Activity - Say only how many lines in the entries below contain the word "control".

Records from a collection
::::::::::

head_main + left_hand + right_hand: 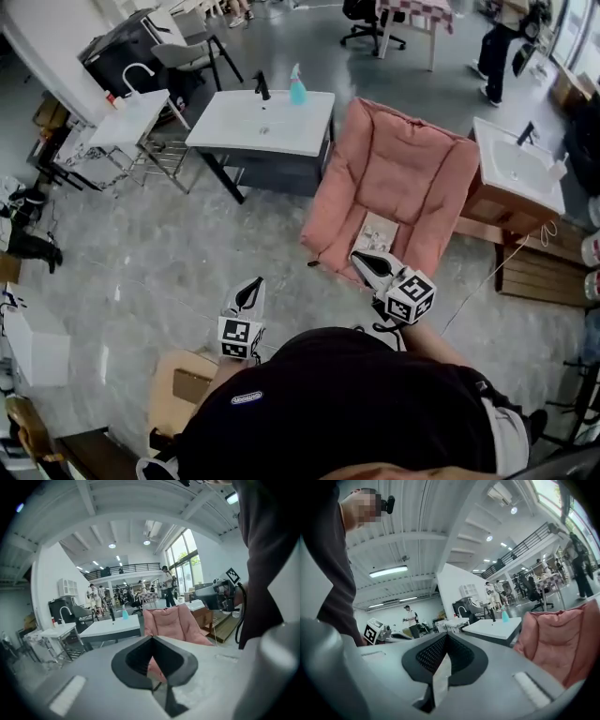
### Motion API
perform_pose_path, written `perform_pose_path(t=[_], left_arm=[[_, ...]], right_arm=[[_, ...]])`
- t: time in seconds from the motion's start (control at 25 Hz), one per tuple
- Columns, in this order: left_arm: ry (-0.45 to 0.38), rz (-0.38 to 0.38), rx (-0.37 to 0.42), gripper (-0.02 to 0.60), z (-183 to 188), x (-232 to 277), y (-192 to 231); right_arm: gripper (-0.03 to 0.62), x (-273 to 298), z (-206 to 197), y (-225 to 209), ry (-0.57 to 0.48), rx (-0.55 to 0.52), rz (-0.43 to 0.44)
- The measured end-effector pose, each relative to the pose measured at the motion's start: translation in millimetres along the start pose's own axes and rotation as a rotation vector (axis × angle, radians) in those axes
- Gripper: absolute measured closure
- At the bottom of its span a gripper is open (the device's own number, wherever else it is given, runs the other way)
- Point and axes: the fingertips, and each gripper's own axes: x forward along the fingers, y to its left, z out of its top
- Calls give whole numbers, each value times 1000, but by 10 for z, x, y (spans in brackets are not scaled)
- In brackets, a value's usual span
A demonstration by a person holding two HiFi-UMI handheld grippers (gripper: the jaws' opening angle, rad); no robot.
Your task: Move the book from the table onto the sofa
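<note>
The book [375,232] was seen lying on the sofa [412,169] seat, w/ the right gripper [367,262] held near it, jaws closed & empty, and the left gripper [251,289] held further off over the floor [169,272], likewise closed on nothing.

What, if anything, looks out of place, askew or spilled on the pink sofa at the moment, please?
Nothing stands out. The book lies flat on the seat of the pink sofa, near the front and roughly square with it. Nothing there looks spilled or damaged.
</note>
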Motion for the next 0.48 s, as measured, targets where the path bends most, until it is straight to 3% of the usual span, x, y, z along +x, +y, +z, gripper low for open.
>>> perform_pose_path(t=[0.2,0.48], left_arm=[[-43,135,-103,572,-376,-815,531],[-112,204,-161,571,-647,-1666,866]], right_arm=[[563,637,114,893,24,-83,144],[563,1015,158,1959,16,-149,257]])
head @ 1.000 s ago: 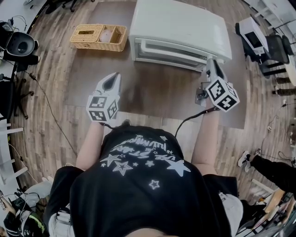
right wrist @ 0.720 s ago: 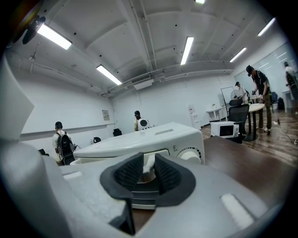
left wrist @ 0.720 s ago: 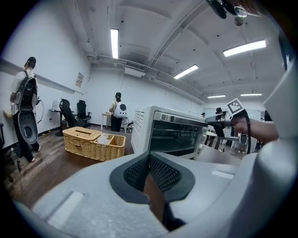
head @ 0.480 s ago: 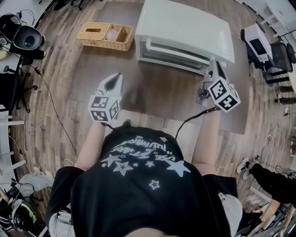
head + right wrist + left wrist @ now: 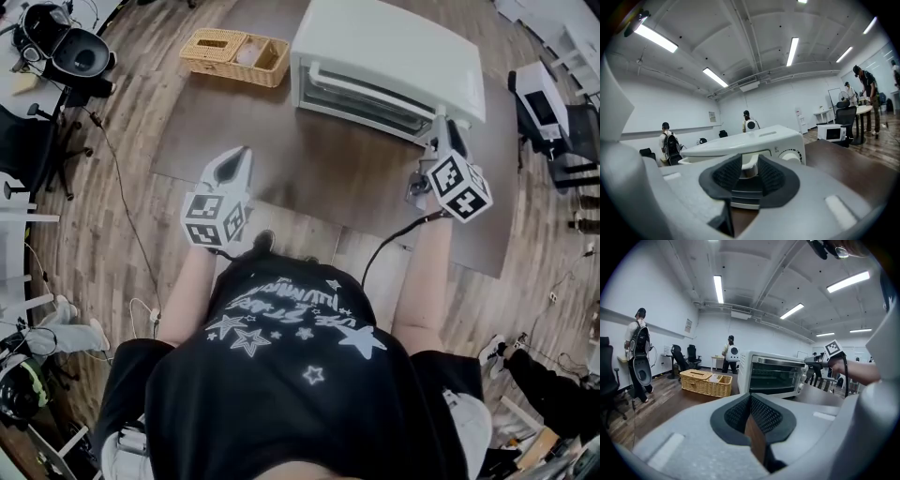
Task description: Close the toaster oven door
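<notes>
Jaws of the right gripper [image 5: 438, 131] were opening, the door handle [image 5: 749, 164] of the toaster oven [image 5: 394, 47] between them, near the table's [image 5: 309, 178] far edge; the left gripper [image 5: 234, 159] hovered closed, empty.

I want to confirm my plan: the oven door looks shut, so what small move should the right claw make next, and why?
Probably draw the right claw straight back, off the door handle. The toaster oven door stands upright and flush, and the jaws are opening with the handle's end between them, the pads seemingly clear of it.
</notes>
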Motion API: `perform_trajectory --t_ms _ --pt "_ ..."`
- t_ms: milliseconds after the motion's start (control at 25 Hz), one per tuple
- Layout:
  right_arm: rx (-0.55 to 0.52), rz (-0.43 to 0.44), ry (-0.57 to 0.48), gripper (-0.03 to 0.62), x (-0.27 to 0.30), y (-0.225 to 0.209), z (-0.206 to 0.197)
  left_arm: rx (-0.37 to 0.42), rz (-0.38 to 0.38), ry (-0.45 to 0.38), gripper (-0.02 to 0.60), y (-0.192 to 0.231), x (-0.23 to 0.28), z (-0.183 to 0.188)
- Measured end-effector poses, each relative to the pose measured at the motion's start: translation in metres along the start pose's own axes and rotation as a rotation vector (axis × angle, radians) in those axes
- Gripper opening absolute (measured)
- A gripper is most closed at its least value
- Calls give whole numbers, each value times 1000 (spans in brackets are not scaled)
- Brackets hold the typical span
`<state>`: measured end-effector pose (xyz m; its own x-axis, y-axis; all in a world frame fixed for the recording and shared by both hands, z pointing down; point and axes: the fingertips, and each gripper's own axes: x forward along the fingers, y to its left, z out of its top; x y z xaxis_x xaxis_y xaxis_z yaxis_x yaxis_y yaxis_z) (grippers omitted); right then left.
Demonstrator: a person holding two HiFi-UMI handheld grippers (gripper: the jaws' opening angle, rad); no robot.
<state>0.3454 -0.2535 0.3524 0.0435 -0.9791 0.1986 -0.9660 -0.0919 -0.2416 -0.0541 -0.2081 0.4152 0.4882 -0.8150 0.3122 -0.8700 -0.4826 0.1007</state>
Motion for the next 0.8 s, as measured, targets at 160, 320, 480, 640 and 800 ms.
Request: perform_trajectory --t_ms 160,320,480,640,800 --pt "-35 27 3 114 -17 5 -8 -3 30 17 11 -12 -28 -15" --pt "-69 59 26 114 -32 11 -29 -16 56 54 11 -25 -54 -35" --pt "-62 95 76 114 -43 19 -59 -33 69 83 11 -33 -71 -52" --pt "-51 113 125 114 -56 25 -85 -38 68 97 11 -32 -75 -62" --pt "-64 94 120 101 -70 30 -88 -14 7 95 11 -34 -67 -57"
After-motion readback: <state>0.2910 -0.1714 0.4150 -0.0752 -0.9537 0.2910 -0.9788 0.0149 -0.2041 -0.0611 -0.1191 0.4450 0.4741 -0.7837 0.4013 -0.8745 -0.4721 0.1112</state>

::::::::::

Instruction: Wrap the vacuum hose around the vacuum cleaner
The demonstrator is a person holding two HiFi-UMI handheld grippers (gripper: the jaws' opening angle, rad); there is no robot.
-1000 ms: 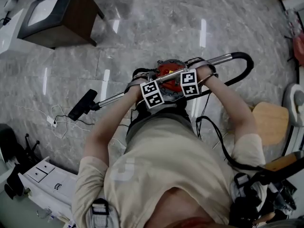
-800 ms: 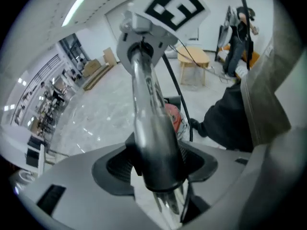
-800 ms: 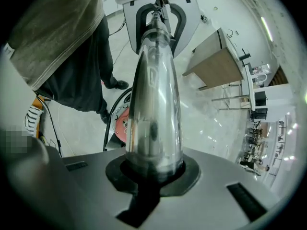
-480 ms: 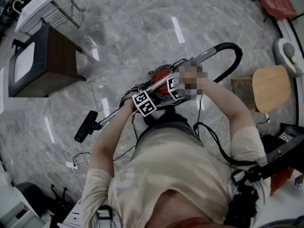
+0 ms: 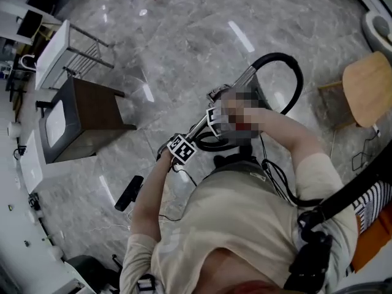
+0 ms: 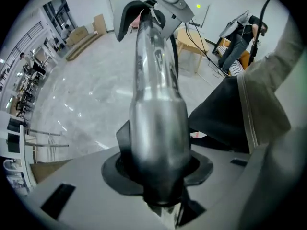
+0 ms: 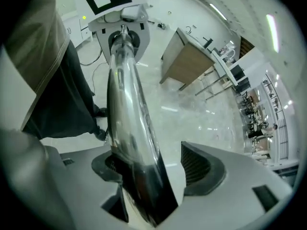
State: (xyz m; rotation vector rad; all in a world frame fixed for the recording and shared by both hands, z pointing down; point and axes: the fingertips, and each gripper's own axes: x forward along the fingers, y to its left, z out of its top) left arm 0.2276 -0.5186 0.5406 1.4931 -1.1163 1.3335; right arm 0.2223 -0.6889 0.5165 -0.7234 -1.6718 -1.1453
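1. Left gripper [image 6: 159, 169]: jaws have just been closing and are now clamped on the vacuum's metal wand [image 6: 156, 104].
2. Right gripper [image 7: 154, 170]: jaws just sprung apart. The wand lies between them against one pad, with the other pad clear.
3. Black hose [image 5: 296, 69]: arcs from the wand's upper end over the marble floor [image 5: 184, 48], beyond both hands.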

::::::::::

Written solution - 2